GOAL OF THE EXERCISE:
For the string "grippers", state how many lines of the data hold it. Give nothing besides the number.

INPUT:
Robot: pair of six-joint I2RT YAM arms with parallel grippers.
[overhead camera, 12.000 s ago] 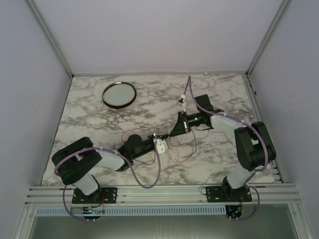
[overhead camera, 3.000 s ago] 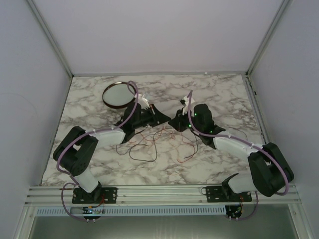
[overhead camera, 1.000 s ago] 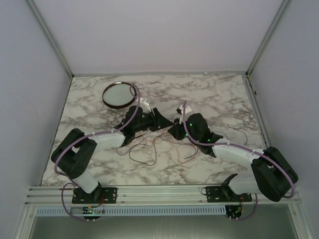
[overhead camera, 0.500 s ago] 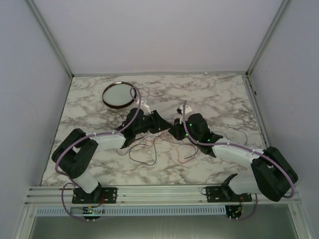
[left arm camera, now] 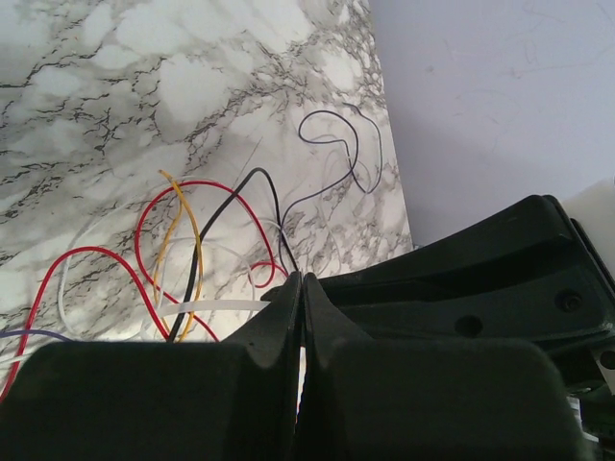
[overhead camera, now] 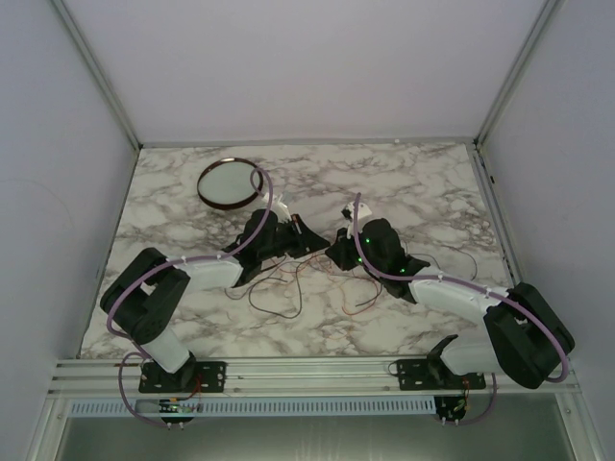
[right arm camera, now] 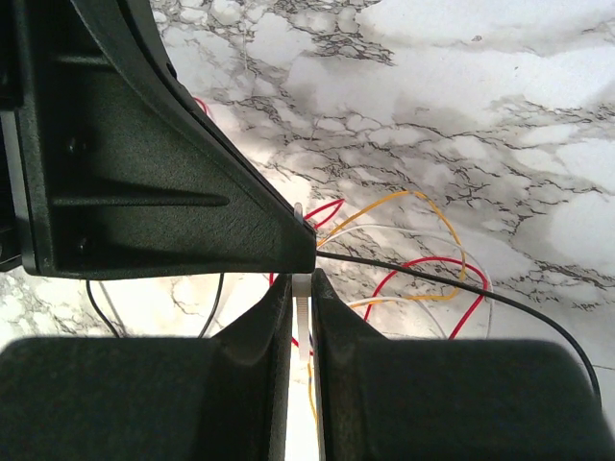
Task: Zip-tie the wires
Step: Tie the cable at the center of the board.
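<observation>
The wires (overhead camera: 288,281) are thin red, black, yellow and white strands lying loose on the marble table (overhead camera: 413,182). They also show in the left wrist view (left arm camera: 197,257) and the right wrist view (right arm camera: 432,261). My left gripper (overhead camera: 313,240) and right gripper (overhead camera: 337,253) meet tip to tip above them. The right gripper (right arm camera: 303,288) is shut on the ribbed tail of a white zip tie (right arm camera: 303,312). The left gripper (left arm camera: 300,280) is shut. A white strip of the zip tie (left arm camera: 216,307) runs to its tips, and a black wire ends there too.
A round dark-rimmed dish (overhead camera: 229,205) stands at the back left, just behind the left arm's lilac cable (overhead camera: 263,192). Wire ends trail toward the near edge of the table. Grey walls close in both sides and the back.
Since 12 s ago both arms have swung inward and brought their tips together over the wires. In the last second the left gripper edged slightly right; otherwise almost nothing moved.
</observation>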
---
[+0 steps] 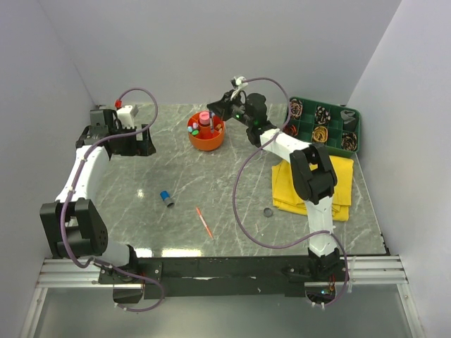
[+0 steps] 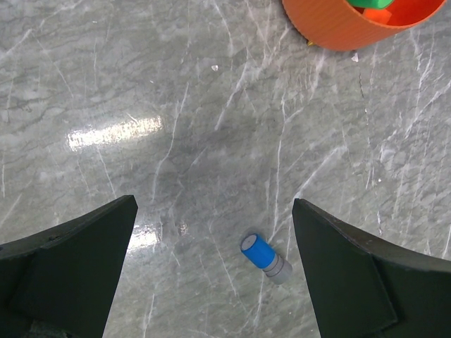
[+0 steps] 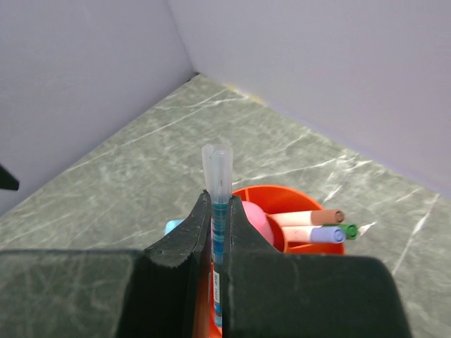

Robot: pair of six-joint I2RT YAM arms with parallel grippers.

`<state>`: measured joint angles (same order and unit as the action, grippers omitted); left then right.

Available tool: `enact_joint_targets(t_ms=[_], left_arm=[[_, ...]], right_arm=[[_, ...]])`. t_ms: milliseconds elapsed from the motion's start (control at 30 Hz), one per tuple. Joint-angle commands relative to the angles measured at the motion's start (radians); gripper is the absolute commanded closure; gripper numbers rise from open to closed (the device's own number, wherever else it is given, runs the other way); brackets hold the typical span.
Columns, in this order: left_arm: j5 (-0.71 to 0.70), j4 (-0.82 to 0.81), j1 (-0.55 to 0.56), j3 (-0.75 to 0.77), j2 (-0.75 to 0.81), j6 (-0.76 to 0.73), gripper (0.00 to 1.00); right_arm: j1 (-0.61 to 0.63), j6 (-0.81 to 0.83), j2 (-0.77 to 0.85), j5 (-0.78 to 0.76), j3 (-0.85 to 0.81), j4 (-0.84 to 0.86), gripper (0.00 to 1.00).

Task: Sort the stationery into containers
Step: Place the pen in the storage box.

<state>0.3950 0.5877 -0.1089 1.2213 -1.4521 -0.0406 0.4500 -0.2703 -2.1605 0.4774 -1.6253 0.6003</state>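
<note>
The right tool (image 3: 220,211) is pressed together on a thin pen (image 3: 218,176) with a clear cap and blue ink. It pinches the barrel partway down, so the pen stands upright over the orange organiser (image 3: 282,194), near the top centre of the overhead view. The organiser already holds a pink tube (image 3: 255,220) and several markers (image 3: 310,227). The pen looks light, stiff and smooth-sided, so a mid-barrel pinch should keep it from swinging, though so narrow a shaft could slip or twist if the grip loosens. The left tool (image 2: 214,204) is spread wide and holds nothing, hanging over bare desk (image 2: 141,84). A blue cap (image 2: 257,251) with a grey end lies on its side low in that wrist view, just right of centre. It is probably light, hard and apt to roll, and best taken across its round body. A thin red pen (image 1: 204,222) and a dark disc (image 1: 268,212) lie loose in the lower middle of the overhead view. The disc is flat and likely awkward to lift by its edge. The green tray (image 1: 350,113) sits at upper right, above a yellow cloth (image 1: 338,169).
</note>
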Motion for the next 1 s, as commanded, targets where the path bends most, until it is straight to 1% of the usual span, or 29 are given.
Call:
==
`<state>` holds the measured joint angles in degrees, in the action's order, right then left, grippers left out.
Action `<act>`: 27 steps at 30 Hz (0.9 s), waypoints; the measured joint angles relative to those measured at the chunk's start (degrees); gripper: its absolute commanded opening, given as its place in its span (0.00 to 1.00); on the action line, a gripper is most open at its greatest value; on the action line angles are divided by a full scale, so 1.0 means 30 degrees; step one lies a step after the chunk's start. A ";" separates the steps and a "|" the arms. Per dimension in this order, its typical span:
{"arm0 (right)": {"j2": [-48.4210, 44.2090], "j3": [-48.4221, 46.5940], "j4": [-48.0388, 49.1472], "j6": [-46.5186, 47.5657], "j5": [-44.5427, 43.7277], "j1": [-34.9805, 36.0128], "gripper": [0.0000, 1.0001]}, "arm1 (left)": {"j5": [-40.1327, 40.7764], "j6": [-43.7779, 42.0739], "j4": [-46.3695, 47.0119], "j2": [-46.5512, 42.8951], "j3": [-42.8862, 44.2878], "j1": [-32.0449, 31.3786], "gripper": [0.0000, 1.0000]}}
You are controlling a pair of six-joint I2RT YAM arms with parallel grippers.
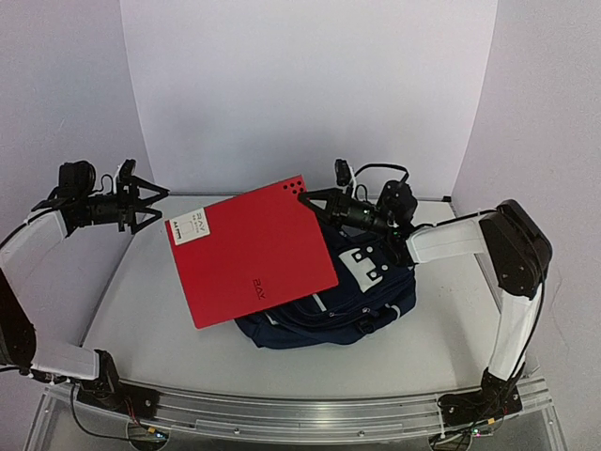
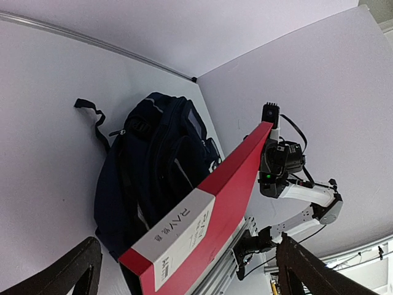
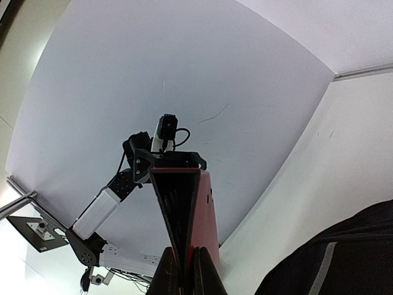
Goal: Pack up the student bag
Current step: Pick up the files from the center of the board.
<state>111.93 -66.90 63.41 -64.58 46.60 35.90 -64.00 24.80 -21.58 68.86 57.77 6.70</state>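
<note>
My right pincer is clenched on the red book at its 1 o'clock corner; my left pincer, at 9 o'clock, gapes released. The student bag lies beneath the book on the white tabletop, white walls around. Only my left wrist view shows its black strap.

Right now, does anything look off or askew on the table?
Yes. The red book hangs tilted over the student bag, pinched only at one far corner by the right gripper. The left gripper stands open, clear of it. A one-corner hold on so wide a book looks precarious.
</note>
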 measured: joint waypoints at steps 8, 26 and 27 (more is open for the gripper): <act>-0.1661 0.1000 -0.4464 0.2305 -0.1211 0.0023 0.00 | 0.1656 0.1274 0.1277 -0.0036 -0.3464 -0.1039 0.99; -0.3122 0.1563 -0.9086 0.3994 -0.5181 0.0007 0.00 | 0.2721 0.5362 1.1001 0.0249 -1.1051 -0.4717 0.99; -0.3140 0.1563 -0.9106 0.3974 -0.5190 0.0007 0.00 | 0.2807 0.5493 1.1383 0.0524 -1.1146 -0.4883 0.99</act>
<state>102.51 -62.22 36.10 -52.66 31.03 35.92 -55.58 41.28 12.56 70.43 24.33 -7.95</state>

SOLVED EXERCISE:
5